The WARN-D study is funded by the European Research Council under the European Union’s Horizon 2020 research and innovation program (No. 949059). The data collection was approved by the Leiden University Research Ethics Committee Leiden (2021-09-06-E.I.Fried-V2-3406). The study was exempted from having to obtain ethics approval under the Medical Research Involving Human Subjects Act.

Although data collection is finished for some cohorts, it is still running for others; therefore, we will use present tense in the remainder of the procedure section. We advertise the study both online and offline, and partnered with several initiatives (e.g., Caring Universities) and educational institutions (e.g., MBO Rijnland) to reach students. Participants interested in participating receive a link to an online survey. Upon signing up, they can choose their preferred language (Dutch or English), and then read and sign the informed consent materials. After a screener on inclusion and exclusion criteria described below, participants are invited to Stage 1 of the study; completing Stage 1 is mandatory to be invited to Stage 2.

We pay participants up to 90€ for completing all surveys in Stage 1 (7.50€), Stage 2 (45€), and Stage 3 (37.50€; 7.50€ for the 30-minute surveys at 12 and 24 months, and 3.75€ for the 15-minute surveys at 3, 6, 9, 15, 18, and 21 months). Participation in Stage 4 yields up to 45€. Participants who complete the 1-year and 2-year follow-up surveys in Stage 3 can participate in 500€ lotteries for each survey. Further, participants completing Stage 2 receive a personalized report of the self-report data collected via smartphones, based on our experiences in a recent study that this is of great interest to many participants (Fried, Papanikolaou, & Epskamp, 2022).

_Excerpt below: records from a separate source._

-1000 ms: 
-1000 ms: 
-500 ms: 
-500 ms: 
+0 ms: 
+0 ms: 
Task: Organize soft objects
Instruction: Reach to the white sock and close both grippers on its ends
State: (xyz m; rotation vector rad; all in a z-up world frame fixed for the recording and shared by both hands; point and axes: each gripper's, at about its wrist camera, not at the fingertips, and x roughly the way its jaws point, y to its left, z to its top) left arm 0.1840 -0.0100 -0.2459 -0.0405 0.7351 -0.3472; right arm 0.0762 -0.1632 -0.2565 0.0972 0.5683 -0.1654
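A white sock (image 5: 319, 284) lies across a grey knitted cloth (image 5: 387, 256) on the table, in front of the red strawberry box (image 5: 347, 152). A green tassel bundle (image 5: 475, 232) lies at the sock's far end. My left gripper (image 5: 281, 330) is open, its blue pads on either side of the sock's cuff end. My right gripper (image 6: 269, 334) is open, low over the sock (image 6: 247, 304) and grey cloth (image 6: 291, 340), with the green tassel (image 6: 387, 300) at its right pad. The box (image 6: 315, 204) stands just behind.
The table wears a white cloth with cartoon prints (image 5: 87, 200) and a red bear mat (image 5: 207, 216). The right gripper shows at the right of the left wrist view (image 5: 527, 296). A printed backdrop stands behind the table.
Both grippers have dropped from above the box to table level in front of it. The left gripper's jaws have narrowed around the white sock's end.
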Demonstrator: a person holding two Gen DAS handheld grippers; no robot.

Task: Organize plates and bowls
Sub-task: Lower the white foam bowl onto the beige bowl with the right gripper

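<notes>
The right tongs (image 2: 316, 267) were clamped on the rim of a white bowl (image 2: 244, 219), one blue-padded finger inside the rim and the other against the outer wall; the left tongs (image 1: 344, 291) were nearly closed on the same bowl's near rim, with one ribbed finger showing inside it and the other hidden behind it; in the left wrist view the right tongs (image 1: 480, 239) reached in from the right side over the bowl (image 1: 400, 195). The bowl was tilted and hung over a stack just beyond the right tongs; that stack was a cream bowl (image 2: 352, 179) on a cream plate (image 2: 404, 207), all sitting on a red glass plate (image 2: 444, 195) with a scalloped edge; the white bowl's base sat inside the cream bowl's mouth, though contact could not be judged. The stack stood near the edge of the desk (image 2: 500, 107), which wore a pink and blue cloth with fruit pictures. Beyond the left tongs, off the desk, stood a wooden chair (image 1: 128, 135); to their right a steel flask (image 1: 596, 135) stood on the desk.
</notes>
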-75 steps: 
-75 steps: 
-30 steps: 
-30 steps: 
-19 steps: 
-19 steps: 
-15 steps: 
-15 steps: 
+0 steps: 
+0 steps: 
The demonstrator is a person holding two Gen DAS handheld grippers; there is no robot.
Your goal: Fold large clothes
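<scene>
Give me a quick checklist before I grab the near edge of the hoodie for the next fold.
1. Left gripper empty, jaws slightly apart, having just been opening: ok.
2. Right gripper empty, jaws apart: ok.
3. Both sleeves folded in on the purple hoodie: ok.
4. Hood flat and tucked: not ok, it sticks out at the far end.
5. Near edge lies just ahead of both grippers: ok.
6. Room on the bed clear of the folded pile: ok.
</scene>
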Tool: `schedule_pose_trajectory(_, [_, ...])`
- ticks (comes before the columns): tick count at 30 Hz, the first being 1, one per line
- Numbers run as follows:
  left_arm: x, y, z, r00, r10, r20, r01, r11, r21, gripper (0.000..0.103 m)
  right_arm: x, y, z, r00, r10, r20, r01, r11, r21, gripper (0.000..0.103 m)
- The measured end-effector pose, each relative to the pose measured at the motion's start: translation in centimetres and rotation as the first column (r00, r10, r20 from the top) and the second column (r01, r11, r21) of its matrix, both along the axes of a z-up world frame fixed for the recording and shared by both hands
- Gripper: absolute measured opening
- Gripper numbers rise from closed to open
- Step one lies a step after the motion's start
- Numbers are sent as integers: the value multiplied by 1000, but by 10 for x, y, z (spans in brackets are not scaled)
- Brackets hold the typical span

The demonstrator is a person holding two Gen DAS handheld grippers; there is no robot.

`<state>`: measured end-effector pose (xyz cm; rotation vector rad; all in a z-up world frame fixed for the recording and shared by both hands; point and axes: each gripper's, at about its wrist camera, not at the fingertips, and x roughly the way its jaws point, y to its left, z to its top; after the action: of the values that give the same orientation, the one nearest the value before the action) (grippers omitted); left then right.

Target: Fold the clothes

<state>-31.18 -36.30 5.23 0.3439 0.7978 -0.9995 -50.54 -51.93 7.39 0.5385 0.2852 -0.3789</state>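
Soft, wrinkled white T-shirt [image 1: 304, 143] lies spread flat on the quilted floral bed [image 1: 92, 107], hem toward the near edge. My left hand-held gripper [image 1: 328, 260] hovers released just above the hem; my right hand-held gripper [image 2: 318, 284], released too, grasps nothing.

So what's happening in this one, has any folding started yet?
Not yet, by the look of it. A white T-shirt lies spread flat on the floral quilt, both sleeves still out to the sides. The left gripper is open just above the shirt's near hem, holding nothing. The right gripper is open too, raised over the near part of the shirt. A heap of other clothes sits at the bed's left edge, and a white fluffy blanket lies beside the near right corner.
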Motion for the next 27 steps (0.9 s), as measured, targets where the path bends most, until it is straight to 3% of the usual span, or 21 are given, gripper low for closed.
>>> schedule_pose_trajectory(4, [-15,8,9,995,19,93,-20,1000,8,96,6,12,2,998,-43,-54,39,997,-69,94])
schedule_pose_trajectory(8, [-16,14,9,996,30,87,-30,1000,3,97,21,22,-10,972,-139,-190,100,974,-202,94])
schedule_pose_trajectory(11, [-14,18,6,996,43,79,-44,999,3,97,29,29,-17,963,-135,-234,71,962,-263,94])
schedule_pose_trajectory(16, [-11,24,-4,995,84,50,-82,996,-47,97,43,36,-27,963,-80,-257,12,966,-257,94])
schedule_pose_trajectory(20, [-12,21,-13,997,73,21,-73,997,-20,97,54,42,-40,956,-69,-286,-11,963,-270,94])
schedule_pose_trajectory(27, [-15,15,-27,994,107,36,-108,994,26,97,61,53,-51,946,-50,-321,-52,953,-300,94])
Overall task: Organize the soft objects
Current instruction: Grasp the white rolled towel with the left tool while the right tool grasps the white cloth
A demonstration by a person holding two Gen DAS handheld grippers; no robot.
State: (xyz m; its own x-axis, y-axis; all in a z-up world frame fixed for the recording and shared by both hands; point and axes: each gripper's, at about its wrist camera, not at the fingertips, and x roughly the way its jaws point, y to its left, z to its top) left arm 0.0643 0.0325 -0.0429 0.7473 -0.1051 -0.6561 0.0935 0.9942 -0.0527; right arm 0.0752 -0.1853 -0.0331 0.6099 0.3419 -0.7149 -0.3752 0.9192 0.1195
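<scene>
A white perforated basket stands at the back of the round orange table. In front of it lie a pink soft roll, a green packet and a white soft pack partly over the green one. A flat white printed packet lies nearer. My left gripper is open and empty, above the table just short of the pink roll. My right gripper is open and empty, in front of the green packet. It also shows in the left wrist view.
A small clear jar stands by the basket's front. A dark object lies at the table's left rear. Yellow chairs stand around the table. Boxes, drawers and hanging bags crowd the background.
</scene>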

Inclusion and Exclusion Criteria

Participants qualify for the study if they meet the following criteria: ≥18 years old; fluent in reading Dutch or English; studying at a Dutch educational institution pursuing an MBO (vocational school), HBO (higher vocational school), or WO (university) degree (no PhD students); currently living in the Netherlands, Germany, or Belgium (this is to ensure that smartwatches can be shipped in time); having a European bank account (for reimbursement purposes); and having a smartphone that runs on Android or iOS so that the apps required for Stage 2 work without problems.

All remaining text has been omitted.